▶ _Task instructions_
Once you find the line with "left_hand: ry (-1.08" in the entries below, return exactly every line from it through the line with "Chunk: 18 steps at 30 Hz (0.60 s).".
[Start of Attachment]
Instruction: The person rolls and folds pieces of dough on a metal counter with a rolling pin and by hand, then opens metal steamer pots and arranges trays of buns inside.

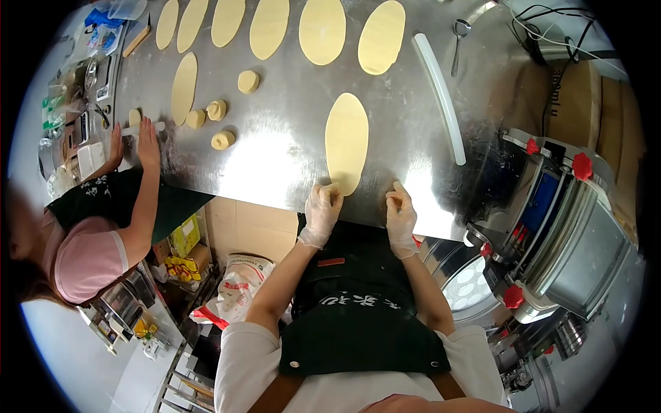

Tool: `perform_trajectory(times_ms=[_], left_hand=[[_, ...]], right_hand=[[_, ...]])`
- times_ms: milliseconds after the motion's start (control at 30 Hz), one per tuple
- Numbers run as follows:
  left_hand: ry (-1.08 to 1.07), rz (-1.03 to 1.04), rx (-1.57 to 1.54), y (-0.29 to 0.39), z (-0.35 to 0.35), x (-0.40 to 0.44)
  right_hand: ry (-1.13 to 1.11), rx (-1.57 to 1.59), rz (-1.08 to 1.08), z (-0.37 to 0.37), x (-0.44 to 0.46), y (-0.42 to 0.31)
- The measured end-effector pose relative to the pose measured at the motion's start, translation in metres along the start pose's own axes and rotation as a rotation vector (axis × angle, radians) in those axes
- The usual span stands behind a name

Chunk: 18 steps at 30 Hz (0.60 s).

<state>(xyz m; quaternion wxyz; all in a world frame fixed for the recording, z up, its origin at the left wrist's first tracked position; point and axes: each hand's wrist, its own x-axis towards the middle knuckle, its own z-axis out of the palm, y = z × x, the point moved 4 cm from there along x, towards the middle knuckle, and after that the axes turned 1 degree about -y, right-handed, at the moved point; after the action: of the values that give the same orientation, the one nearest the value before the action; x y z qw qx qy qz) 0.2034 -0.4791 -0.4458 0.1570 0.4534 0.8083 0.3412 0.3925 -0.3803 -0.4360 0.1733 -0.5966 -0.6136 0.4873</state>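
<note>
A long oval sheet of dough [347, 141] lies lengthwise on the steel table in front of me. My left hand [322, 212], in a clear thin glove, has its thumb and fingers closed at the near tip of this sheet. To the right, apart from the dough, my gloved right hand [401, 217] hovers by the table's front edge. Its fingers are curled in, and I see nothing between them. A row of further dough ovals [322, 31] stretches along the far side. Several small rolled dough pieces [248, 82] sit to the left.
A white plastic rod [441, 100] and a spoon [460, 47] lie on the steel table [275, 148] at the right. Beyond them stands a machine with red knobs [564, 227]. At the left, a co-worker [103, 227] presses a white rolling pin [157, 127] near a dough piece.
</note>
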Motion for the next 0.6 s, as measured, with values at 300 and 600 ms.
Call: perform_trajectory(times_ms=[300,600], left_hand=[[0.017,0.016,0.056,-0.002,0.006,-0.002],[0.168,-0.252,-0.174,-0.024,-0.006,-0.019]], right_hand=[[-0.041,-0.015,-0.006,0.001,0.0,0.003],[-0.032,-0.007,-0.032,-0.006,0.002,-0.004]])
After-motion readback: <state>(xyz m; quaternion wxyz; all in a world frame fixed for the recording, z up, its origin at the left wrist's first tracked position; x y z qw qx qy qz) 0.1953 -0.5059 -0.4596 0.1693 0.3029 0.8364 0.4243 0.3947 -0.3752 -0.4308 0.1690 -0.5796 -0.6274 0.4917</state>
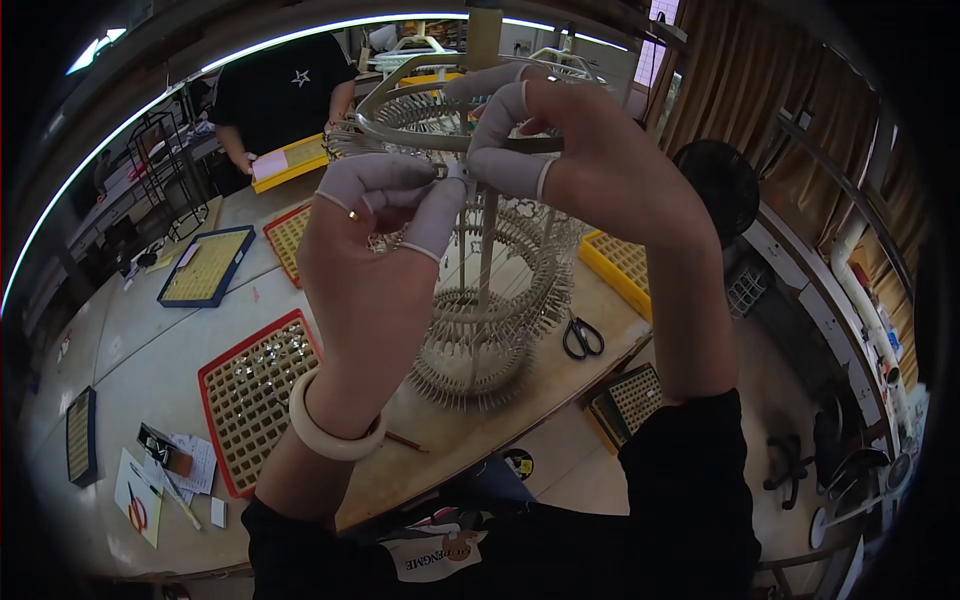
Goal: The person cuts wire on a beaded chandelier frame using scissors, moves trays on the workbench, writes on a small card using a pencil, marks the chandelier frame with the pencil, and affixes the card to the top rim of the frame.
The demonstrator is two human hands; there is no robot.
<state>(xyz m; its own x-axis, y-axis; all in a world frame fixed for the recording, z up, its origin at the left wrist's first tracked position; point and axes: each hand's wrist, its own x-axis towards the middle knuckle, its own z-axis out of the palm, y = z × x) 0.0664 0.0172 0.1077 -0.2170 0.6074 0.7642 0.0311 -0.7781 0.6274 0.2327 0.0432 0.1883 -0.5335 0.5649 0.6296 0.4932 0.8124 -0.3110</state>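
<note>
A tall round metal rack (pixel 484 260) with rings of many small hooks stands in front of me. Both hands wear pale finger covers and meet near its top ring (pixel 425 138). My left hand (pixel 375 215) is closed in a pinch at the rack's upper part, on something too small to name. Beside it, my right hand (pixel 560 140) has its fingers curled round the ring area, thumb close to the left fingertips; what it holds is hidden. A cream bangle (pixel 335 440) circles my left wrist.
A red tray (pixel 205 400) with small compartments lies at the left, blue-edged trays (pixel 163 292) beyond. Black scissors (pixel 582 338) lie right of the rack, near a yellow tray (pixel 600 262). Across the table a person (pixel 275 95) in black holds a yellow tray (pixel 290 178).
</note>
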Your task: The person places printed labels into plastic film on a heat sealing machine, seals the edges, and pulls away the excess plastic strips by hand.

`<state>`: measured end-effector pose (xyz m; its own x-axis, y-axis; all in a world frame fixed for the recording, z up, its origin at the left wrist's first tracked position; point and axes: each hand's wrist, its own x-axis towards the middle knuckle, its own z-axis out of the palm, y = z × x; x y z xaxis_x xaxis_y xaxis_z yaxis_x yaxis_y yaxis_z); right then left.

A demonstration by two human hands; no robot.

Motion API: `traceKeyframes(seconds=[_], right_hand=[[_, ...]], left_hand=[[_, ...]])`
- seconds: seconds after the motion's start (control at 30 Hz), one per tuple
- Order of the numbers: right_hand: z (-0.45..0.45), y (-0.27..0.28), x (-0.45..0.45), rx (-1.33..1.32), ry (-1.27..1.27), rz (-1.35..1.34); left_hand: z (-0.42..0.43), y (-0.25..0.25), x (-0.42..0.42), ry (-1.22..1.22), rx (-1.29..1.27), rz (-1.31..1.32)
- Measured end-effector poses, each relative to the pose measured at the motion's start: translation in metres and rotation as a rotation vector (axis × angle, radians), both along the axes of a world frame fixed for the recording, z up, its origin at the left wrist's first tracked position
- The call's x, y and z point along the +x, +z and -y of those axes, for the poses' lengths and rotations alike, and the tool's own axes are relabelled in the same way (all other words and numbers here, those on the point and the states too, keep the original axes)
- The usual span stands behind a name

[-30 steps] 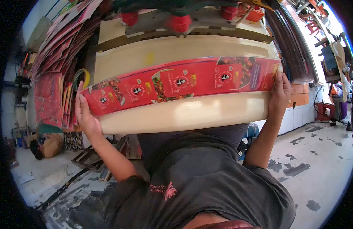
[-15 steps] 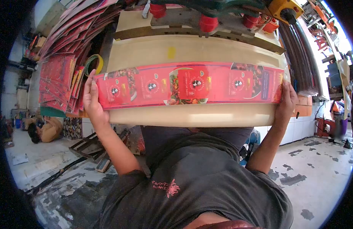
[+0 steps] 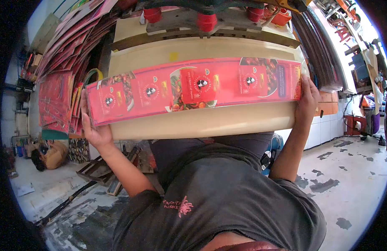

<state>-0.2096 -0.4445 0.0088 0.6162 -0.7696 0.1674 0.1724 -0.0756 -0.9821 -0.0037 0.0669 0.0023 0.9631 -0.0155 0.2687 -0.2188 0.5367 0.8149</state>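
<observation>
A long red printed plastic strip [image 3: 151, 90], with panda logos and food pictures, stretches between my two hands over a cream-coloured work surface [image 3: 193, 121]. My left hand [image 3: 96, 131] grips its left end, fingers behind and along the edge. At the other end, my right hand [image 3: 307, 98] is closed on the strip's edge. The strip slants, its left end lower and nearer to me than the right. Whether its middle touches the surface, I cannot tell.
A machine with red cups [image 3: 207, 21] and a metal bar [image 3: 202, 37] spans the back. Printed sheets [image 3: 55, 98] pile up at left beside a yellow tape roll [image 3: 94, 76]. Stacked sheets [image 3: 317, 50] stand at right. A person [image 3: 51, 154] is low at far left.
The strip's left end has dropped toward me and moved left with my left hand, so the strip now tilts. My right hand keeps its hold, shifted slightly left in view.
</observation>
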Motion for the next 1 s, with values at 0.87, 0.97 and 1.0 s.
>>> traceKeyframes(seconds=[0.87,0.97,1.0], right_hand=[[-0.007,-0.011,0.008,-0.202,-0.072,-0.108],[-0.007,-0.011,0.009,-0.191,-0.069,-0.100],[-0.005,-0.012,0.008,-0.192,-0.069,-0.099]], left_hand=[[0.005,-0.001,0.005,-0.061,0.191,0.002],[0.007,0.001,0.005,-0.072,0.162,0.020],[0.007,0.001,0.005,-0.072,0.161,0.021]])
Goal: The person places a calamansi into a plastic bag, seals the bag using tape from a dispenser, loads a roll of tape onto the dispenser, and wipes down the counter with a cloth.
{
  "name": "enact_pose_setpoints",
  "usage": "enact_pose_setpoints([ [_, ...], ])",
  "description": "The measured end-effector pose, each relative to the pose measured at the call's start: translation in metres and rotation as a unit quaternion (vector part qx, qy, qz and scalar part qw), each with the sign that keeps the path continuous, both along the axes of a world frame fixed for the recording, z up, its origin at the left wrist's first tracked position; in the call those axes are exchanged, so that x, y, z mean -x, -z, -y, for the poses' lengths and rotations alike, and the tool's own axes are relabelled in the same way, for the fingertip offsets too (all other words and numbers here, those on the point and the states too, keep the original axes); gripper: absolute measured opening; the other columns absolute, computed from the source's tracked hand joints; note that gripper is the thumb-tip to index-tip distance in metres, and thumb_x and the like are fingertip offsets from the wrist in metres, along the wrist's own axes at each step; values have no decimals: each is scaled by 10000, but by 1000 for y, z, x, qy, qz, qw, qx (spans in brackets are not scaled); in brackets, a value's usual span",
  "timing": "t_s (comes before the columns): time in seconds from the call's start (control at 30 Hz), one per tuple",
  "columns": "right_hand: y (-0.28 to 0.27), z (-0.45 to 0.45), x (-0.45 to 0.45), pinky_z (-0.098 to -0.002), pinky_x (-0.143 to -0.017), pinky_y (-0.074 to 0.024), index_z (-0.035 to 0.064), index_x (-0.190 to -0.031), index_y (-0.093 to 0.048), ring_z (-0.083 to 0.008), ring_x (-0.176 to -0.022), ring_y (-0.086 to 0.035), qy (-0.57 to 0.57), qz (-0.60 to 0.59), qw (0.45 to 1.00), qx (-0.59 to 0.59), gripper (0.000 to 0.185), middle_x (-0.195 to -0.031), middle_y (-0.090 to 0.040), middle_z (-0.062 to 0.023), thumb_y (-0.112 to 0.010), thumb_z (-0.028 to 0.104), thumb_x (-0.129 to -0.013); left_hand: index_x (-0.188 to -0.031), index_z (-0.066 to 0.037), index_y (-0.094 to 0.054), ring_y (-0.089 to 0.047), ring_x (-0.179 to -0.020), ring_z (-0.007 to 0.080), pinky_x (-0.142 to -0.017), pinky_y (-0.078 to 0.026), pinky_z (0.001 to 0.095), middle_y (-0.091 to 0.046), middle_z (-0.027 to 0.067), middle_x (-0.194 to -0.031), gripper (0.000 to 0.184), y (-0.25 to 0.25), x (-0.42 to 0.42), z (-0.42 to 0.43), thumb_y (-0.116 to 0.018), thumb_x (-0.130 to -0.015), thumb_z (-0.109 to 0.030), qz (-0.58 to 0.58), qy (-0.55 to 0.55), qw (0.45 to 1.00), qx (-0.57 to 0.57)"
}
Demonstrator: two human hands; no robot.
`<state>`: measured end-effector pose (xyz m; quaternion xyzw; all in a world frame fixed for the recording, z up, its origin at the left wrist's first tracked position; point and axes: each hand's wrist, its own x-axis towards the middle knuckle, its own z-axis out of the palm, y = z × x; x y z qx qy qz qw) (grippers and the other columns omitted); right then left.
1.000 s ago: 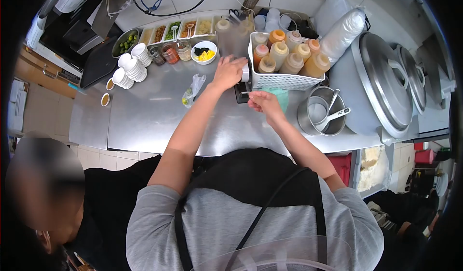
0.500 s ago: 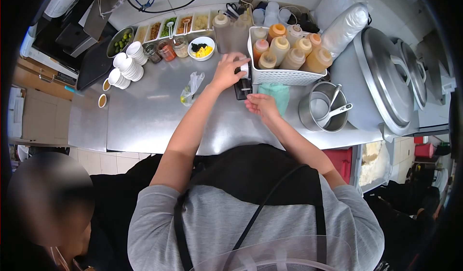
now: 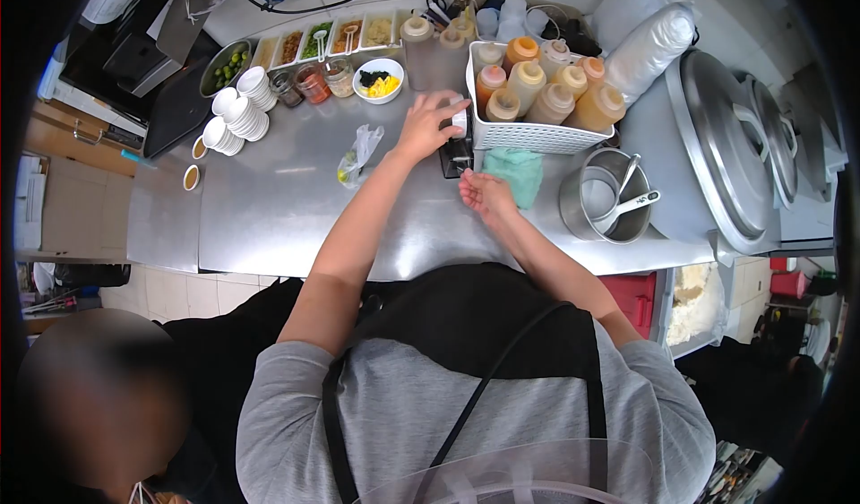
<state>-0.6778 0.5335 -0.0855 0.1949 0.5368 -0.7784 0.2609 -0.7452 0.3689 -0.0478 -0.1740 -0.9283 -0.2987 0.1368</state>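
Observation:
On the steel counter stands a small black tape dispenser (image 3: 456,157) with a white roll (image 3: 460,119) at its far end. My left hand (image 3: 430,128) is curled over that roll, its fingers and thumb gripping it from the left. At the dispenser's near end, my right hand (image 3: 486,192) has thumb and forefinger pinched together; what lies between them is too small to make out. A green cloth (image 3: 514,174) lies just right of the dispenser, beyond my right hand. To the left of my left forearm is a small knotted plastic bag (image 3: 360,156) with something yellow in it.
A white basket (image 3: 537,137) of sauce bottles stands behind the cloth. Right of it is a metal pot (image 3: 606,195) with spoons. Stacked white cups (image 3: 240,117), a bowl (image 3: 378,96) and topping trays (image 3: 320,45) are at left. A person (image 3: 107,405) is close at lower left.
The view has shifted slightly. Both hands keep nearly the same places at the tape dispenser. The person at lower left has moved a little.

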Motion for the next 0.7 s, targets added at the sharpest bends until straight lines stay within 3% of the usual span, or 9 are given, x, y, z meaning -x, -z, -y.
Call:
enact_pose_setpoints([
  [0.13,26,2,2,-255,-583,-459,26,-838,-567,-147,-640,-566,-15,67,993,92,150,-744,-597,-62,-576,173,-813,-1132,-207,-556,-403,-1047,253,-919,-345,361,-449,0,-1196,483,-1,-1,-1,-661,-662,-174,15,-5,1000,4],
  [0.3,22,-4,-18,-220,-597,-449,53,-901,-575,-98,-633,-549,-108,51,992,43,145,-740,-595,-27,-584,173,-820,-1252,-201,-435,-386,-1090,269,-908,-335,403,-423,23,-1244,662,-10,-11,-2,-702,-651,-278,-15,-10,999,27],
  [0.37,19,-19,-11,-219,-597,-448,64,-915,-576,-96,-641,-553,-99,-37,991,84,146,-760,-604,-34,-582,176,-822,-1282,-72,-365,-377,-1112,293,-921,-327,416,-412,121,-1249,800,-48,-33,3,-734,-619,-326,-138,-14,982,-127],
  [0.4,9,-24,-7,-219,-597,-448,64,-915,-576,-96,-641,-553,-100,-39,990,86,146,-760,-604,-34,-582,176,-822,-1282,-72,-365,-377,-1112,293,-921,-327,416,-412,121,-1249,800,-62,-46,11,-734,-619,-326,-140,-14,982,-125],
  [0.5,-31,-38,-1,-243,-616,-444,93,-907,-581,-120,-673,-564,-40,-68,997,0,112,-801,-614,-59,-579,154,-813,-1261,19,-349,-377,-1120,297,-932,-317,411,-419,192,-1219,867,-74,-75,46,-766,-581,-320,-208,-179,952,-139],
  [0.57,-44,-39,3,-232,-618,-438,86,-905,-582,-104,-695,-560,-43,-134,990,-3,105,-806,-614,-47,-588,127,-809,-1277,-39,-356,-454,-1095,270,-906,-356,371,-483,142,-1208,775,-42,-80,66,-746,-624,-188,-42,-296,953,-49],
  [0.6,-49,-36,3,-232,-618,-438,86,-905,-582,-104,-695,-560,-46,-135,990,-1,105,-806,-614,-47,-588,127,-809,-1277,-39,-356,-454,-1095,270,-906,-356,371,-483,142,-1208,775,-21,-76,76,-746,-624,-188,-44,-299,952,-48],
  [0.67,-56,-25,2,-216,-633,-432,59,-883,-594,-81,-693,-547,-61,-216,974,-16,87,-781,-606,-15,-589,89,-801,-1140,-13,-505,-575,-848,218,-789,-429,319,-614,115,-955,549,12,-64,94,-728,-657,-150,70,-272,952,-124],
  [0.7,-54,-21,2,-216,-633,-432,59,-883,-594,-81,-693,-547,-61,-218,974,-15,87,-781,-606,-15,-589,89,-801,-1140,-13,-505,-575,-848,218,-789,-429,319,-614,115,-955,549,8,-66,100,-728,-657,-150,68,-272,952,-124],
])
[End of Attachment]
▶ _Worked solution_
  left_hand: ry (-1.08 to 1.07), rz (-1.03 to 1.04), rx (-1.57 to 1.54), y (-0.29 to 0.39), z (-0.35 to 0.35), x (-0.40 to 0.44)
  right_hand: ry (-1.13 to 1.11), rx (-1.57 to 1.59), rz (-1.08 to 1.08), z (-0.37 to 0.37), x (-0.44 to 0.46), y (-0.42 to 0.31)
- The measured end-effector pose relative to the pose measured at the motion's start, translation in metres along the start pose's own axes and rotation as a rotation vector (axis × angle, radians) in those axes
- The usual span stands behind a name

Chunk: 18 steps at 30 Hz (0.60 s).

This answer requires no further additions.